DC Council Votes Down Air B&B In Historic Vote
D.C. Lawmakers Vote to Restrict Short-Term Rentals in the Nation’s Capital
The DC Council votes down Air B&B by passing a 9-4 vote, the Short Term Rental Regulation of 2018 sets forth a comprehensive set of laws aimed at regulating the short-term rental housing market in the District of Columbia. The new laws serve to limit the number of days a primary residence may be rented each year, and altogether prohibit homeowners from renting their non-primary residences on a temporary basis through Airbnb and similar short-term booking platforms. Scheduled to take effect in October 2019, the Bill mandates that booking platforms provide the city detailed monthly reports on all D.C. rentals to ensure compliance with the strict limitations of the Bill.
In January, District of Columbia Mayor Muriel Bowser stated that she would neither support nor sign the Bill, reasoning that the laws are likely to be deemed unconstitutional by reviewing courts. In support of her position, the Mayor cites to similar legislation in New York City that was recently overturned by a federal judge as a violation of the Fourth Amendment guarantee against illegal searches and seizures. Specifically, the court found that the mandate requiring booking platforms to report the identity of hosts and renters to the city for the purposes of enforcement constituted an unlawful invasion of privacy. Comparable legislation has, however, been upheld in California.
While the Bill is still scheduled to take effect in October following congressional review, the city may be wise to temper the reporting requirements in an effort to avoid constitutional challenges akin to those in New York. However, without such requirements, enforcement of the short-term rental restrictions would be practically impossible.
In the wake of the controversial Bill, District of Columbia homeowners are left questioning the legality of their short-term rental units come October. In its current form, thousands of D.C. residents stand to be impacted by the short-term housing ban. In addition to the millions of tourists that visit the District of Columbia each year, the nation’s capital also serves as a transitory destination for tens of thousands college interns, government workers, and diplomatic aids, many of whom rely heavily on these rental platforms as a means of sourcing affordable rental housing in the pricy D.C. market.

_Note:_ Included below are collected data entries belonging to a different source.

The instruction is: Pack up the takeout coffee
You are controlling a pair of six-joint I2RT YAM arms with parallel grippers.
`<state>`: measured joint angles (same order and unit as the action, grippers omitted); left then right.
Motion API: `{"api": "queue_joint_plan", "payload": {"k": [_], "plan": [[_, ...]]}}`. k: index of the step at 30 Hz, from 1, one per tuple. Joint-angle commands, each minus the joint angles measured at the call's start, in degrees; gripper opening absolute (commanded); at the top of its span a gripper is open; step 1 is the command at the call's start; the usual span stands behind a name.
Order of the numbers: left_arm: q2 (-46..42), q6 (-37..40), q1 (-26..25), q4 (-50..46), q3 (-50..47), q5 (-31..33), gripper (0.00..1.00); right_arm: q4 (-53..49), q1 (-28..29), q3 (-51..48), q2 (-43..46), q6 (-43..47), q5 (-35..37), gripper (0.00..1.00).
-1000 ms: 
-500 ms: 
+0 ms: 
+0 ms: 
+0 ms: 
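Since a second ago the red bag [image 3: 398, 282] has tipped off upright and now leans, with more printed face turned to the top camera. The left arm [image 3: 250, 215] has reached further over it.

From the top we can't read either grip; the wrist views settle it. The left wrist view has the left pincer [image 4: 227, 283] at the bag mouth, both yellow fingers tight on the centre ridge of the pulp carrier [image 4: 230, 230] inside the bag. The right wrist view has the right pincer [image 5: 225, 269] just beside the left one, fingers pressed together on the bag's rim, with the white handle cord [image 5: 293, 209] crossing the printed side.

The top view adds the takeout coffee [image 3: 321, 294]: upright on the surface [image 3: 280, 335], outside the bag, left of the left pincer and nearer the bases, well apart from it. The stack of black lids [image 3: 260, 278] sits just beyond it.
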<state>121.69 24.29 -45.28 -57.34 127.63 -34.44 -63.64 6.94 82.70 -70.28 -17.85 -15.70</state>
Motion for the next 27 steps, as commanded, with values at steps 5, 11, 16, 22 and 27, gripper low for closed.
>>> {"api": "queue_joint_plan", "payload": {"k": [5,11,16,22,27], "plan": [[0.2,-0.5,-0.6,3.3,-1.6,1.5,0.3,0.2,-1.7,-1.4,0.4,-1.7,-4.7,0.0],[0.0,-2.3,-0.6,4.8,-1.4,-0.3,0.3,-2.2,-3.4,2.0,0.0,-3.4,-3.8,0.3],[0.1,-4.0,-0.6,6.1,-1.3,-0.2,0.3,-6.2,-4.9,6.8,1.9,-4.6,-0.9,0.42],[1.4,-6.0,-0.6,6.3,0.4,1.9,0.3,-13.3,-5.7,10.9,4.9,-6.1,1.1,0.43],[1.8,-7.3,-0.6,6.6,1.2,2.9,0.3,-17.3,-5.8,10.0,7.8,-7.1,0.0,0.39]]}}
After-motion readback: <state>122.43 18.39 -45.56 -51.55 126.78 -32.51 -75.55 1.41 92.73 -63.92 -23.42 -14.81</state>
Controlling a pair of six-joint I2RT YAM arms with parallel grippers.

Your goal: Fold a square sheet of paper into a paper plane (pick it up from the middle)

Under the new laws, rental housing and hotel prices are likely to skyrocket due to the decreased availability of short-term units in the District. Additionally, D.C. homeowners who rely on these booking platforms to rent their secondary properties will find themselves searching for alternative methods to supplement their primary income.
As Summer reaches its peak, homeowners would be prudent to remain updated on the progress of how and why the DC council votes down air B&B. Lawmakers have urged short-term rental providers to develop a plan of action in the event the Bill passes in either its current form or some amended fashion.